The whole listing should be given back without any alteration.
□ □ □ □ □
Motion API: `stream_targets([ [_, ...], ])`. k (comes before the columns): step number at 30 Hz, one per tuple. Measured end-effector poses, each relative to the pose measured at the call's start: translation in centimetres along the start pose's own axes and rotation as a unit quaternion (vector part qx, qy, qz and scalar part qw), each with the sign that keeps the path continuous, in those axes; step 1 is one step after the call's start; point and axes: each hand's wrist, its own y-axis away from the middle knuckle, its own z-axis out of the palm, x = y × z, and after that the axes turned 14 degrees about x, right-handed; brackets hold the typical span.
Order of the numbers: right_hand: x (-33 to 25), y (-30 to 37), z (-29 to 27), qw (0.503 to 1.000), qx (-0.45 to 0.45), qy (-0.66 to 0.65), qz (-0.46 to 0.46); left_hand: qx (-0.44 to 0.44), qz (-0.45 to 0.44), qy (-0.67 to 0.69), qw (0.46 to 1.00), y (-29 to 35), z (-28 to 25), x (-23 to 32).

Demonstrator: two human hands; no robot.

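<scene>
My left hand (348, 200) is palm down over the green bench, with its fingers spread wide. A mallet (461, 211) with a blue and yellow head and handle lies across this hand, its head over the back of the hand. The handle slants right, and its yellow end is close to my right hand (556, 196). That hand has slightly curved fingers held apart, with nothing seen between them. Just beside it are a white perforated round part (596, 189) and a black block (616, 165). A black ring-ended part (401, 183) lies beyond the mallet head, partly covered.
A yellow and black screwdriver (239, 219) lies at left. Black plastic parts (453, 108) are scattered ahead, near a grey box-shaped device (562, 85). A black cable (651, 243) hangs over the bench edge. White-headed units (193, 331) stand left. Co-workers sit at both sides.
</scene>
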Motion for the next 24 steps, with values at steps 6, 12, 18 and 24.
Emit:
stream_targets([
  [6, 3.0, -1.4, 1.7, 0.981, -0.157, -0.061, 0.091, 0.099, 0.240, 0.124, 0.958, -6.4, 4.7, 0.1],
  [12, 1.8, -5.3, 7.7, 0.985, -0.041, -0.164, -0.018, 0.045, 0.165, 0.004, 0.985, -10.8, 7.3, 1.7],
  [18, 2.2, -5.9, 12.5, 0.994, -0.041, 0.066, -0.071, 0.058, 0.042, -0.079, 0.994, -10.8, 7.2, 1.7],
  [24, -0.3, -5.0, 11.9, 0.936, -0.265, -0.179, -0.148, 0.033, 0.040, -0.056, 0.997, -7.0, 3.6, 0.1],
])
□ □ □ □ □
Answer area
Motion API: `stream_targets([ [_, ...], ])`. k (comes before the columns): step number at 30 Hz, one per tuple. Measured end-effector poses, each relative to the pose measured at the call's start: translation in centimetres along the start pose's own axes and rotation as a unit quaternion (vector part qx, qy, qz and scalar part qw), each with the sign that keeps the path continuous, in those axes; step 1 is one step after the call's start; point and axes: each hand's wrist, its own y-axis away from the middle knuckle, its own z-axis out of the palm, x = y × z, and after that the axes turned 14 degrees about x, right-handed; brackets hold the typical span.
Order of the numbers: right_hand: x (-33 to 25), y (-30 to 37), z (-29 to 27), qw (0.503 to 1.000), qx (-0.45 to 0.45), qy (-0.66 to 0.65), qz (-0.46 to 0.46); left_hand: qx (-0.44 to 0.44), qz (-0.45 to 0.44), qy (-0.67 to 0.69), qw (0.46 to 1.00), y (-29 to 35), z (-28 to 25), x (-23 to 32).

Demonstrator: two human hands; no robot.

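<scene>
My left hand (348, 200) is palm down over the green bench, with its fingers spread wide. A mallet (461, 211) with a blue and yellow head and handle lies across this hand, its head over the back of the hand. The handle slants right, and its yellow end is close to my right hand (556, 196). That hand has slightly curved fingers held apart, with nothing seen between them. Just beside it are a white perforated round part (596, 189) and a black block (616, 165). A black ring-ended part (401, 183) lies beyond the mallet head, partly covered.
A yellow and black screwdriver (239, 219) lies at left. Black plastic parts (453, 108) are scattered ahead, near a grey box-shaped device (562, 85). A black cable (651, 243) hangs over the bench edge. White-headed units (193, 331) stand left. Co-workers sit at both sides.
</scene>
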Motion for the next 24 steps, with values at steps 6, 12, 18 and 24.
Emit:
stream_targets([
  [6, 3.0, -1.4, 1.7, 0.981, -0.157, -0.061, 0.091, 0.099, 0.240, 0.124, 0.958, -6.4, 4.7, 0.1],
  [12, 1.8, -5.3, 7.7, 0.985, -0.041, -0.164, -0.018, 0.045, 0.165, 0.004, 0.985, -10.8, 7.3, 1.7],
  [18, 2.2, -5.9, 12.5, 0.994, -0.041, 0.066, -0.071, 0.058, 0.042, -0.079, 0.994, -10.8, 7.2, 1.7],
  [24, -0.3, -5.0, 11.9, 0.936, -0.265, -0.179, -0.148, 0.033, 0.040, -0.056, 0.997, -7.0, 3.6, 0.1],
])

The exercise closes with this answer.